About this exercise -> Please report, as a single number, how many lines in the entries include the string "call".

Task input ->
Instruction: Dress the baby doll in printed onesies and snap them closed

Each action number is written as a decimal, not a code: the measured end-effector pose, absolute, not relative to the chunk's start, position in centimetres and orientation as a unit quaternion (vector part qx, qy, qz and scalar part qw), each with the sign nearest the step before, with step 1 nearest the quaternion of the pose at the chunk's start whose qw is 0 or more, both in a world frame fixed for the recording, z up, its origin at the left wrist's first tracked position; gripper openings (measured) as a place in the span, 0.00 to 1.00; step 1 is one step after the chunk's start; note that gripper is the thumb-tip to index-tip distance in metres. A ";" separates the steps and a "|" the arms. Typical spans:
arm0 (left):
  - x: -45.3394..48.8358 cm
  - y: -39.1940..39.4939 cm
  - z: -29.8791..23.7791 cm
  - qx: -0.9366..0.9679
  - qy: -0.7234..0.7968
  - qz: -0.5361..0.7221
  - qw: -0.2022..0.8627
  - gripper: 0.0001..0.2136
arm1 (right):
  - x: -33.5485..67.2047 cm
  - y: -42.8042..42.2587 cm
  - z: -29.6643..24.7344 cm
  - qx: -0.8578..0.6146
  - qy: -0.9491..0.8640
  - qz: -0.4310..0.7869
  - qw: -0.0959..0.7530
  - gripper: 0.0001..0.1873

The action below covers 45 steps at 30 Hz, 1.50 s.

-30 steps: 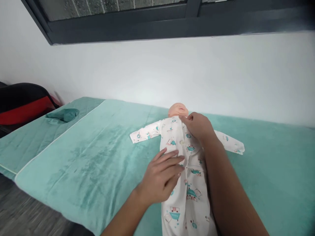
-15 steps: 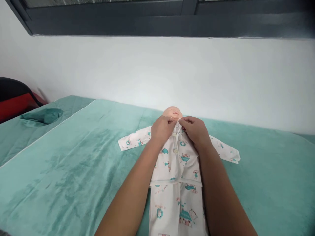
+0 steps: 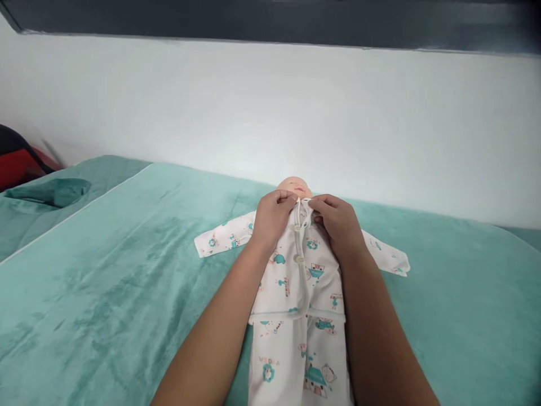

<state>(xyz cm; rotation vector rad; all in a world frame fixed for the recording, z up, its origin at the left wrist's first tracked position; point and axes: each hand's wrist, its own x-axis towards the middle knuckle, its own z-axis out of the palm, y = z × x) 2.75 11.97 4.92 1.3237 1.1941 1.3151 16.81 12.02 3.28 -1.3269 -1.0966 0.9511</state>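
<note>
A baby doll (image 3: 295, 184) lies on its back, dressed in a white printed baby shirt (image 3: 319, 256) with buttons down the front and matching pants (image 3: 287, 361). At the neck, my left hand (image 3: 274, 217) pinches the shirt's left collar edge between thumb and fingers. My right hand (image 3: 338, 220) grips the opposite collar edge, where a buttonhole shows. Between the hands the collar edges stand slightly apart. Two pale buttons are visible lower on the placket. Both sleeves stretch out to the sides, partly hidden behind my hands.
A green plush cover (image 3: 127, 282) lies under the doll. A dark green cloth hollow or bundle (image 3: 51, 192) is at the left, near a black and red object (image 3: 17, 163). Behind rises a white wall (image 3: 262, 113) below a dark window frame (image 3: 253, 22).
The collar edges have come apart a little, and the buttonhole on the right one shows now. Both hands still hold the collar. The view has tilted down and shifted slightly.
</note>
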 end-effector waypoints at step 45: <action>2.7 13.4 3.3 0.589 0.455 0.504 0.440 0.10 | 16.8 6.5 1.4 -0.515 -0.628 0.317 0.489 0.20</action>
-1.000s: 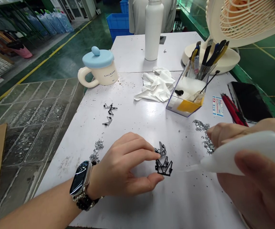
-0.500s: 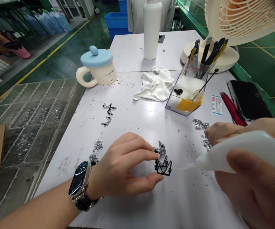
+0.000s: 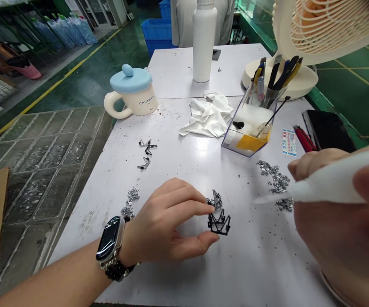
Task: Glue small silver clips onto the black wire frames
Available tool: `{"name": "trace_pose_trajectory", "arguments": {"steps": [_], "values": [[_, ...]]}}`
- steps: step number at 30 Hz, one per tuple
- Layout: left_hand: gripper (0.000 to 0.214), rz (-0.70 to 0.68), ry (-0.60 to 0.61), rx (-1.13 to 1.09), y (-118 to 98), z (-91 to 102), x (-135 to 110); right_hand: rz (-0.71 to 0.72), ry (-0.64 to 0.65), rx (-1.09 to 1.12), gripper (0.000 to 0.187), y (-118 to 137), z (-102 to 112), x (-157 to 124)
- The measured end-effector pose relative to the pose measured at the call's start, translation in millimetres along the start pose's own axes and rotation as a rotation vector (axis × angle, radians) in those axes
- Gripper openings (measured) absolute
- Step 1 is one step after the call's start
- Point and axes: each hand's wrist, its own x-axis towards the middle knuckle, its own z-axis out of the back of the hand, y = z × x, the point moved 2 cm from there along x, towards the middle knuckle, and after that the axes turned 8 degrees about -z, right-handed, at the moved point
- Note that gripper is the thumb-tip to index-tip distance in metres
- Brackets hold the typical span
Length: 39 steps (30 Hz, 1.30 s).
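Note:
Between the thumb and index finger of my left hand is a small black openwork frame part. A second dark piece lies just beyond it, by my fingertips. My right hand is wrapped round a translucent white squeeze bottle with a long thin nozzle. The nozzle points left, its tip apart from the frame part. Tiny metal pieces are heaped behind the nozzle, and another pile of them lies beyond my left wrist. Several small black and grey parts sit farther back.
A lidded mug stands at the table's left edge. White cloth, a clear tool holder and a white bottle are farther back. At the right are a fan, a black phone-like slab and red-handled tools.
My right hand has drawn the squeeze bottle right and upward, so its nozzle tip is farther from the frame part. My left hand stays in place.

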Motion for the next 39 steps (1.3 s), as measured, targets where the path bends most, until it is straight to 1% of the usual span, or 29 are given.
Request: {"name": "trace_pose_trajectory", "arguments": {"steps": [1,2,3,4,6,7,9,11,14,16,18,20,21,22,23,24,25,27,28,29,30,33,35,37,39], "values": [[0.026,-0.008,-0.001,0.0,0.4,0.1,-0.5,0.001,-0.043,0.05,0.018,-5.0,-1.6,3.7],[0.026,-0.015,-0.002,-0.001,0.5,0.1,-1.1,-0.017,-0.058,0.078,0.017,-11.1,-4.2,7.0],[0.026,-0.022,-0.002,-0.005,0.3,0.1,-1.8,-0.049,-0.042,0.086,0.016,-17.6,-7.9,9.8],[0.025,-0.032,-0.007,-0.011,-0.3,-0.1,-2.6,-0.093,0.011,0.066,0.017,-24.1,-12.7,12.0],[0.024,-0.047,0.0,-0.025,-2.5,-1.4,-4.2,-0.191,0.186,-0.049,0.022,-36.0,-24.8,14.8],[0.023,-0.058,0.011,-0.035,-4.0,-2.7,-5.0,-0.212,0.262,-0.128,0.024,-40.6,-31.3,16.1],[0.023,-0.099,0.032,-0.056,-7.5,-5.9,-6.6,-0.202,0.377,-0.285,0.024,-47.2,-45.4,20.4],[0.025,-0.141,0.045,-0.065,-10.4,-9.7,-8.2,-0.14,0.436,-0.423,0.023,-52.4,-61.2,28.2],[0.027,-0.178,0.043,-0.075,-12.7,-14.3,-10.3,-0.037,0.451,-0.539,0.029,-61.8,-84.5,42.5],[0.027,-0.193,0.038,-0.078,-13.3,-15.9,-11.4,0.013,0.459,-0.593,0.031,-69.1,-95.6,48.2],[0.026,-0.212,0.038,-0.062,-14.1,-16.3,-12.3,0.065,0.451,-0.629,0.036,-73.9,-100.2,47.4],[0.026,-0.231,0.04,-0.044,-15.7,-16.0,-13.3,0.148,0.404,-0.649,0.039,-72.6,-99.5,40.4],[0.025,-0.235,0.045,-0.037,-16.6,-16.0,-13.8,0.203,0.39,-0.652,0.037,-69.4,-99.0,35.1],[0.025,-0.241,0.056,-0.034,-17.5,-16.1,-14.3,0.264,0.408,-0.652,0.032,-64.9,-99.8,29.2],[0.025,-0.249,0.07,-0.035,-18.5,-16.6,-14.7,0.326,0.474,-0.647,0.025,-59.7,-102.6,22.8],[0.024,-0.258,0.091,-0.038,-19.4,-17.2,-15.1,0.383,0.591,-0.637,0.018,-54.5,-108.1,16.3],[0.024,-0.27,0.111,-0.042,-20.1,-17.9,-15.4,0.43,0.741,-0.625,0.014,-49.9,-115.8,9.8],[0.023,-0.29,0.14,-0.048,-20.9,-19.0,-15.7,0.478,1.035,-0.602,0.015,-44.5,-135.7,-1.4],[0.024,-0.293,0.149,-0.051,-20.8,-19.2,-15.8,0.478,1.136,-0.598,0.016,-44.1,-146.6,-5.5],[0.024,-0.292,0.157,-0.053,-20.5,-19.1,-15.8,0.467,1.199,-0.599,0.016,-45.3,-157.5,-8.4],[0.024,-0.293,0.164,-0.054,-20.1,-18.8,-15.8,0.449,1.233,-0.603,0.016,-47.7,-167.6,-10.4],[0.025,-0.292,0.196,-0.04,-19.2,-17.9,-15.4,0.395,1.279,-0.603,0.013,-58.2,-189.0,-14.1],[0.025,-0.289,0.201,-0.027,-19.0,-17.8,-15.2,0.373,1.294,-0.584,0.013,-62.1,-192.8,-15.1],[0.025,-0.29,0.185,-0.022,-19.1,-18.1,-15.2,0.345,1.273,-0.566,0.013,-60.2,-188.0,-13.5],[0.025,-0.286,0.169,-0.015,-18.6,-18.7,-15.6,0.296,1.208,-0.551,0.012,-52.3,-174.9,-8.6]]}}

Solution to this exercise -> 2